__Work to complete__. Up to and including the line with "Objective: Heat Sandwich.", output the records exactly as they appear.

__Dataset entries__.
════════
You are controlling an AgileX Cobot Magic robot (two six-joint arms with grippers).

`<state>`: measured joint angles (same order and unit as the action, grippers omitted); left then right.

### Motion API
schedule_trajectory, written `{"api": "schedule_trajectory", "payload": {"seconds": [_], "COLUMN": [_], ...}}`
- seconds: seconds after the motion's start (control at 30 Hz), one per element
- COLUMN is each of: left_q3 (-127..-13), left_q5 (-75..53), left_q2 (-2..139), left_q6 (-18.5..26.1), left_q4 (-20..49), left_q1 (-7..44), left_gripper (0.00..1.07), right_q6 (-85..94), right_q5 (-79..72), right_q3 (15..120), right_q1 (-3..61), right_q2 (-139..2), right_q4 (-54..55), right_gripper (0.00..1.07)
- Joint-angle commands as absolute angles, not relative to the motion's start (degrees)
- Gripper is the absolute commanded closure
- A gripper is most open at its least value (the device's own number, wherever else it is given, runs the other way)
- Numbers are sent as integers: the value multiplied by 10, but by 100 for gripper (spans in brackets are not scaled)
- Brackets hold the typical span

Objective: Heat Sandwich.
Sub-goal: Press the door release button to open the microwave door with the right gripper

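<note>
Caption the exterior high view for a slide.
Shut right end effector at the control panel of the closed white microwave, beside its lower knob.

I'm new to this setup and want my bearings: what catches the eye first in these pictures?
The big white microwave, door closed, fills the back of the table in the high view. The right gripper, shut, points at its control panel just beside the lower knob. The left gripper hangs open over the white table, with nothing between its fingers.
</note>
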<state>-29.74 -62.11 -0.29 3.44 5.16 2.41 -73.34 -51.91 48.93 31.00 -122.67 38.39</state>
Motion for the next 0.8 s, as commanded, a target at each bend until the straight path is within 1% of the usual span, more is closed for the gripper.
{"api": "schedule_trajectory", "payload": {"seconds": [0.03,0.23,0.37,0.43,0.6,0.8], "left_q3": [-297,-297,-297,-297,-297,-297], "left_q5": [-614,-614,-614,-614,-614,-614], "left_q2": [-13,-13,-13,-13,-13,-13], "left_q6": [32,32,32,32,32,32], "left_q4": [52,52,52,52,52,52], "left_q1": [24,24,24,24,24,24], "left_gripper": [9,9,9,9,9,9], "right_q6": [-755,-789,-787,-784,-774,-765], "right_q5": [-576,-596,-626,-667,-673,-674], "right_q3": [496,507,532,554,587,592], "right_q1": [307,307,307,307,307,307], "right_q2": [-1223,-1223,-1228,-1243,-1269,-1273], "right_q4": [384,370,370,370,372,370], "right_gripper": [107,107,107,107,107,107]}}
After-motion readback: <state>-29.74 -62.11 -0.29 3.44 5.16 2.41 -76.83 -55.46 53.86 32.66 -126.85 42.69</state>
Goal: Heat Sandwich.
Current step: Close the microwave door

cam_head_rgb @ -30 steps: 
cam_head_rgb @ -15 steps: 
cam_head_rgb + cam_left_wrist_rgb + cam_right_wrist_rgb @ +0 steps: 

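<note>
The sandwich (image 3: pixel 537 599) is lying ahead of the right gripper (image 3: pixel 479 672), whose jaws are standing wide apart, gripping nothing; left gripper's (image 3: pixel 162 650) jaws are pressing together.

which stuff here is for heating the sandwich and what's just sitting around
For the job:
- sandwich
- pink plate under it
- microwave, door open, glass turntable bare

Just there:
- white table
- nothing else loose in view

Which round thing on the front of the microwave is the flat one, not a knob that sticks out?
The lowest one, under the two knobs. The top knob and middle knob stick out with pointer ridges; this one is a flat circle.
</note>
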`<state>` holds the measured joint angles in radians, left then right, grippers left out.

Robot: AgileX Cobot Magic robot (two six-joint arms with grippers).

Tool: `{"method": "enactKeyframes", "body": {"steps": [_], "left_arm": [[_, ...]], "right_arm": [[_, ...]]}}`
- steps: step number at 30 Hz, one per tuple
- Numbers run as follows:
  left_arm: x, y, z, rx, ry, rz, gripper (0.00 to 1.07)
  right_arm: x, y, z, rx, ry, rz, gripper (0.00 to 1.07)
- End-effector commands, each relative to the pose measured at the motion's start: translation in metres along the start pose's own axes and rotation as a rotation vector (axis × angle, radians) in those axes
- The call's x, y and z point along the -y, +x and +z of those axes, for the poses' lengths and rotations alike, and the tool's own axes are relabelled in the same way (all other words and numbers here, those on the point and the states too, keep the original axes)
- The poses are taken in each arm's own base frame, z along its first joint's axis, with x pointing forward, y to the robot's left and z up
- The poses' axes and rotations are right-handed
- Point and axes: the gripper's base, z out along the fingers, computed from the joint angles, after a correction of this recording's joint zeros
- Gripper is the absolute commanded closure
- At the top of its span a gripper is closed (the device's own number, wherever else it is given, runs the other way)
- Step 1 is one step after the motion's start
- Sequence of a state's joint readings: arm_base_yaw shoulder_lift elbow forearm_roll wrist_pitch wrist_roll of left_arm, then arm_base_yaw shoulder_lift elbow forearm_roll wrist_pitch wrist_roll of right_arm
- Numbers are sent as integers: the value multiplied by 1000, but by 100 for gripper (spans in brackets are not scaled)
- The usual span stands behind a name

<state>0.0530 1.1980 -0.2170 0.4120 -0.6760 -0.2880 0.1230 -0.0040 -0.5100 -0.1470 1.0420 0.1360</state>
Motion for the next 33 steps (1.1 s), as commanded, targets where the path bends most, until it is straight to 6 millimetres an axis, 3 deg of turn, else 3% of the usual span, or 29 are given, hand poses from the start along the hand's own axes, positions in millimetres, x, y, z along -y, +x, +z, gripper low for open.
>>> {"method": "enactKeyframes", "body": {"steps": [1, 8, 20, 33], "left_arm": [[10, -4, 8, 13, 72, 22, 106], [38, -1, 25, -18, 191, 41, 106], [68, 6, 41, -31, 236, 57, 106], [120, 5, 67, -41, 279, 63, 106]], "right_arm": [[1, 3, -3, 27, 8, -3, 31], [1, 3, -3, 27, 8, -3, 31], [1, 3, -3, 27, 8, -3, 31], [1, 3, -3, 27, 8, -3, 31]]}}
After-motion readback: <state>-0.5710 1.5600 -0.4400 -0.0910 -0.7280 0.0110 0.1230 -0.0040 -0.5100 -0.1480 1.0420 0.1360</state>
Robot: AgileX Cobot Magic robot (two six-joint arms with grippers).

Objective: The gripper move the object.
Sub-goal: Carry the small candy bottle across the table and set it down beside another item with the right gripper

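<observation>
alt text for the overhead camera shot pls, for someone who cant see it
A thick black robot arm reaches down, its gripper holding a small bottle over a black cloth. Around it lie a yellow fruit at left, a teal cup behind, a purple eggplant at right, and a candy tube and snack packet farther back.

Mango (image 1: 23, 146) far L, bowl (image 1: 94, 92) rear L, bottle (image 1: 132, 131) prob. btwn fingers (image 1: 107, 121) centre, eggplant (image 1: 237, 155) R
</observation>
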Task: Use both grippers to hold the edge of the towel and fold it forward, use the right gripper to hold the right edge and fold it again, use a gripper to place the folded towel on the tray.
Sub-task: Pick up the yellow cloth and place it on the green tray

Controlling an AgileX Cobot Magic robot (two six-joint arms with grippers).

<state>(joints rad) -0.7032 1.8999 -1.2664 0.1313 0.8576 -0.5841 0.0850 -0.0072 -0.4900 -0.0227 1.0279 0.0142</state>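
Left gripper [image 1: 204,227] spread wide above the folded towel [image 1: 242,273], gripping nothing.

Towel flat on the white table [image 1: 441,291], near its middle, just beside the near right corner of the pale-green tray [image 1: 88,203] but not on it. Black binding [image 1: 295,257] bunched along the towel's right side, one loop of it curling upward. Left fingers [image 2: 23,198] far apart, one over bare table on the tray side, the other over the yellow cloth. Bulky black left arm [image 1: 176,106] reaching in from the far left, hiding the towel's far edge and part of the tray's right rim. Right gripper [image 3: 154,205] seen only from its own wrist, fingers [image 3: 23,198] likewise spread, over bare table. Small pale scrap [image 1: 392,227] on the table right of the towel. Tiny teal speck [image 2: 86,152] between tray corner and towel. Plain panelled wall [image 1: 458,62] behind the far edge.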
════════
__Result of the exercise__.
You are controlling an AgileX Cobot Magic robot (two six-joint arms with grippers).

`<state>`: measured joint angles (same order and unit as the action, grippers omitted); left then right.

### Motion API
schedule_trajectory, written `{"api": "schedule_trajectory", "payload": {"seconds": [_], "COLUMN": [_], ...}}`
- seconds: seconds after the motion's start (control at 30 Hz), one per element
- COLUMN is each of: left_q3 (-127..-13), left_q5 (-75..53), left_q2 (-2..139), left_q6 (-18.5..26.1), left_q4 (-20..49), left_q1 (-7..44), left_gripper (0.00..1.07), right_q6 (-85..94), right_q5 (-79..72), right_q3 (15..120), right_q1 (-3..61), right_q2 (-139..2), right_q4 (-54..55), right_gripper (0.00..1.07)
- Joint-angle commands as absolute angles, not relative to the motion's start (degrees)
- Gripper is the absolute commanded closure
- A gripper is most open at its least value (the device's own number, wherever else it is given, runs the other way)
- Numbers are sent as integers: the value multiplied by 10, but by 100 for gripper (spans in brackets are not scaled)
- Brackets hold the typical span

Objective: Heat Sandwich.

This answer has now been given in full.